Pompili sottolinea alla Dire che le persone che si tolgono la vita ‘non vorrebbero mai morire, vorrebbero vivere ammesso che qualcuno li aiutasse a superare il dramma che si svolge nella loro mente. Un dramma fatto di pensieri, considerazioni e bilanci. Quando vedono che tutte le opzioni tentate per risolvere la sofferenza sono andate in fallimento, allora il suicidio si configura come la migliora soluzione.

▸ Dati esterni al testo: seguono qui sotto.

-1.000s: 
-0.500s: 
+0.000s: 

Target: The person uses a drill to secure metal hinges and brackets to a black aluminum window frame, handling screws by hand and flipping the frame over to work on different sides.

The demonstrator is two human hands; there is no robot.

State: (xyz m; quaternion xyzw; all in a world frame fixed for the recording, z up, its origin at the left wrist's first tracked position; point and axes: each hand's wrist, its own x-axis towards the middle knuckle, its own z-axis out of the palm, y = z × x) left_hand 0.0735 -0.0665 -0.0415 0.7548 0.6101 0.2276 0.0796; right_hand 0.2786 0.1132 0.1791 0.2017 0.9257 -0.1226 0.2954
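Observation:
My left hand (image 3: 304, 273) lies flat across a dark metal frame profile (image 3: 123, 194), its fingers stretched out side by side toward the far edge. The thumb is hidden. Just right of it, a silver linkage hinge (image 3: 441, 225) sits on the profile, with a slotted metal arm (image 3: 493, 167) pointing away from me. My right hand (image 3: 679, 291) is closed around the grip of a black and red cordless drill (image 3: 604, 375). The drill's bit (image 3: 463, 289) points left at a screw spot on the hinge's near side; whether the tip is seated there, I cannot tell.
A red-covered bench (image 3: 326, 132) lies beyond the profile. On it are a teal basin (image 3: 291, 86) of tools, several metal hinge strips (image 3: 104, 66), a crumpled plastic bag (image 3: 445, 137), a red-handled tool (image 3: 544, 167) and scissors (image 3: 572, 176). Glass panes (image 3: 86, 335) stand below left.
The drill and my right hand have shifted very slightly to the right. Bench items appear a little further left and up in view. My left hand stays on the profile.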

Spetta a noi intrometterci in questo dialogo interiore cosi’ profondo- ripete l’esperto- il suicidio non e’ un atto improvviso, spesso c’e’ tutta una pianificazione e un frangente dove noi possiamo intervenire. Non e’ vero che chi si toglie la vita abbia obbligatoriamente un disturbo psichiatrico, chiunque soffra in una modalita’ che superi la soglia di sopportazione, di fatto ha bisogno di assistenza ed e’ purtroppo a rischio se tale assistenza non viene veicolata’.